======== INFORMATION SHOWN ========
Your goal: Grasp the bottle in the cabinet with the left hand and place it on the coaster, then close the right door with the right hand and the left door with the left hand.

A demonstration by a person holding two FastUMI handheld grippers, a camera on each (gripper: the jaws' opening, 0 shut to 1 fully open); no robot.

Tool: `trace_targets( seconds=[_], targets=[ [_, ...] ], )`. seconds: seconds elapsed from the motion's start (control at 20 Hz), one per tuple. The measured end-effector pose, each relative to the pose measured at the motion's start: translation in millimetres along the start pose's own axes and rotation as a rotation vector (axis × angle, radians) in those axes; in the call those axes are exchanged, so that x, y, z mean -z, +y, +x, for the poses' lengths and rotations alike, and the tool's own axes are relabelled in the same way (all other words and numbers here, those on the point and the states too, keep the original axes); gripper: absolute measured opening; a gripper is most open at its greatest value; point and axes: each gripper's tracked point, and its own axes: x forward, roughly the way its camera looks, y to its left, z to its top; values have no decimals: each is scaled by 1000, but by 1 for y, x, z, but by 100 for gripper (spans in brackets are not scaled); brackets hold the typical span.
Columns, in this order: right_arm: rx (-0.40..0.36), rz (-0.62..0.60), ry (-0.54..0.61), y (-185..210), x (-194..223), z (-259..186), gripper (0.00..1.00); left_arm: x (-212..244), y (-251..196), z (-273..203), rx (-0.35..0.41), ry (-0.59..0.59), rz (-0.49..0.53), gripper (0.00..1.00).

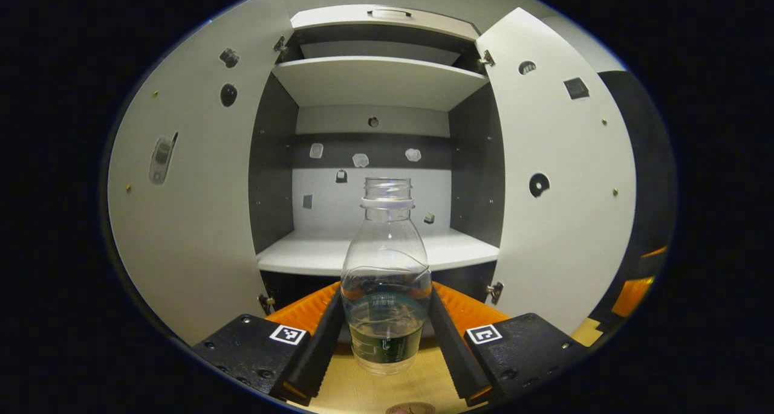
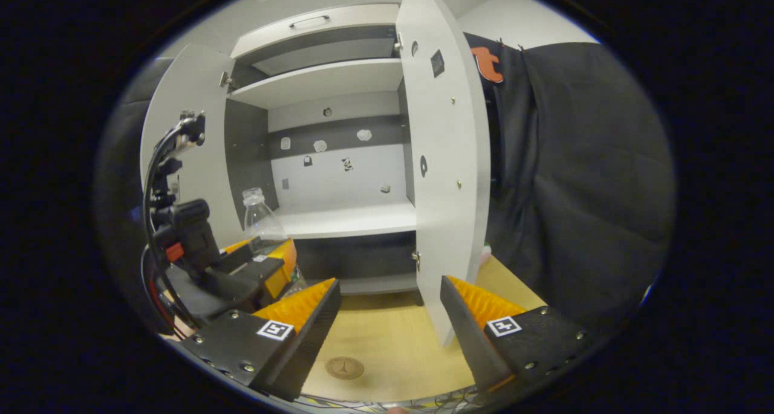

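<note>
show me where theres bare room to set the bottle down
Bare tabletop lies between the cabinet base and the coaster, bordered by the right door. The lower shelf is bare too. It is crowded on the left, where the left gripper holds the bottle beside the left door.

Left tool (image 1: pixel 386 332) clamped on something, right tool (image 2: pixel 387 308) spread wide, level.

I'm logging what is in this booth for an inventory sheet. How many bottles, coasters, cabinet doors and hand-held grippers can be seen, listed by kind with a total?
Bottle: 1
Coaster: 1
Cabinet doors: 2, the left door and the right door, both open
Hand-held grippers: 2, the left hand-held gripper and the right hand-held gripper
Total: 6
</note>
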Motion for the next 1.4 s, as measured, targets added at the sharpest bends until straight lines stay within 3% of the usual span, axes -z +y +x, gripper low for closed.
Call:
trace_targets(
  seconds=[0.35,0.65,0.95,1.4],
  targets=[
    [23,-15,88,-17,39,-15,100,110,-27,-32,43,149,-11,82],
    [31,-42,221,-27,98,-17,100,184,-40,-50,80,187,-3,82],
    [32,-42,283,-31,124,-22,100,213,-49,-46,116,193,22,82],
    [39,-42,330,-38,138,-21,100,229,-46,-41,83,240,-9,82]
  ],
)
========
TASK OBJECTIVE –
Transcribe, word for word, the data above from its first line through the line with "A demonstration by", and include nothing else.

TASK RESULT –
Your goal: Grasp the bottle in the cabinet with the left hand and place it on the coaster, then close the right door with the right hand and the left door with the left hand.

A demonstration by a person holding two FastUMI handheld grippers, a camera on each (gripper: the jaws' opening, 0 shut to 1 fully open); no robot.

No further work is required for this exercise.